Тенгиз встретил посольство, сидя в золоченом кресле правителя Туен-Хуанга. Два младших брата хана сидели на земле, на подушках. Тысячники и многие сотники разместились вправо и влево, как руки хана.
Сзади будто дремали телохранители. Среди них присел на корточки Фынь Мань. Этой ночью, может быть, в час, когда Чан Фэю виделся пророческий сон, Тенгиз осмотрел законченные подкопы и оценил способности суна. Хан стал выше людей, которые требуют завершающего успеха. Фынь Мань доказал свою полезность. Хан назначил его начальником над всеми умелыми сунами и разрешил надеть монгольское платье: кожаный кафтан, кожаные штаны и сапоги с острыми носками, удобные для верховой езды.
Суны вошли один за другим, медленно, мелкими шагами. Перед шатром шаманы окурили их дымом. Шурша жестким шелком длинных платьев, в туфлях на очень высоких многослойных подошвах, они кланялись хану, прижимая к груди скрещенные ладони.
Чан Фэй вежливо, без назойливости смотрел на Тенгиза.

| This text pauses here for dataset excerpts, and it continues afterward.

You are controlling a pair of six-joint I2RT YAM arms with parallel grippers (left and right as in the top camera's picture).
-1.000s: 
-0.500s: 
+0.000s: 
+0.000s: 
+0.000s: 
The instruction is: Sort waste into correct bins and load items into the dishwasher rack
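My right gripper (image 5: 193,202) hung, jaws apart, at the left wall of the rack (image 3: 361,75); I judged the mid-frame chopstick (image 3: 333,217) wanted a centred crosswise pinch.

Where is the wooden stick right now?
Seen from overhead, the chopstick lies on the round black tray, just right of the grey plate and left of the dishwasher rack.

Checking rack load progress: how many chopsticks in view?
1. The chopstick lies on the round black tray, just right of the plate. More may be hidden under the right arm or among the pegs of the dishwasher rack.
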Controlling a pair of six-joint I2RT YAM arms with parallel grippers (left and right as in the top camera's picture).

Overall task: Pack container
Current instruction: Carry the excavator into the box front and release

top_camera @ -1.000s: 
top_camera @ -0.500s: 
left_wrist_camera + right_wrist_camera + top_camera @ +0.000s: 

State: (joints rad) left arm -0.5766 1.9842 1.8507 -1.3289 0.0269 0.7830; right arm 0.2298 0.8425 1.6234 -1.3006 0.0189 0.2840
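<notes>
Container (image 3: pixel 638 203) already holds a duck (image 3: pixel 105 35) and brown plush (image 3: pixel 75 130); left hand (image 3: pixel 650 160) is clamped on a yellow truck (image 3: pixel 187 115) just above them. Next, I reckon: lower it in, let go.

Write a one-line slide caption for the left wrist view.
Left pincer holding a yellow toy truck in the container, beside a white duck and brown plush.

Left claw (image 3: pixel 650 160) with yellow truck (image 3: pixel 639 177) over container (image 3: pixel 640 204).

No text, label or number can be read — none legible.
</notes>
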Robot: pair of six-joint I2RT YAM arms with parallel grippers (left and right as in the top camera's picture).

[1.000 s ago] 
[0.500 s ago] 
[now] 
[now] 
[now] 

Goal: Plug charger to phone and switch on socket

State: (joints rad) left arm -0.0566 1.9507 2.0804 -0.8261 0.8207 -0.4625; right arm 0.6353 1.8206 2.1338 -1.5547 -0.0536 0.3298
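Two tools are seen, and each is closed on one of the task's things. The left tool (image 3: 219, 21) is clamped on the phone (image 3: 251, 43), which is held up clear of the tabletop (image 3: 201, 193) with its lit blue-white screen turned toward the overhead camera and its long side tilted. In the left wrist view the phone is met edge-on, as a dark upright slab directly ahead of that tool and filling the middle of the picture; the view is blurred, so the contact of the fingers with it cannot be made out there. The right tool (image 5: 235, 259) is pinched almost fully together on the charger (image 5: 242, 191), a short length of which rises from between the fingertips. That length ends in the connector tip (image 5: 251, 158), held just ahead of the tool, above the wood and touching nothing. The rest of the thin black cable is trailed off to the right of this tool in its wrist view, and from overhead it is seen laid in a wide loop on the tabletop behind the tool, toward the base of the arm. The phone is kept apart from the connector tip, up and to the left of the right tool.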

Такого монгола он не встречал. Длинные черные волосы хана, отброшенные назад, были прикрыты обычной изношенной шапкой. На просторном лбу широкие, приподнятые к вискам брови брошены, как развернутые крылья. Между бровями, чуть выше их, небольшая, но ясная выпуклость напоминала о третьем глазе Будды, – по убежденью индов, это признак выдающегося человека. Короткая острая борода делала резче тупой треугольник лица. Темно-серые пристальные глаза не моргали, как и приличествовало обладателю Глаза Будды.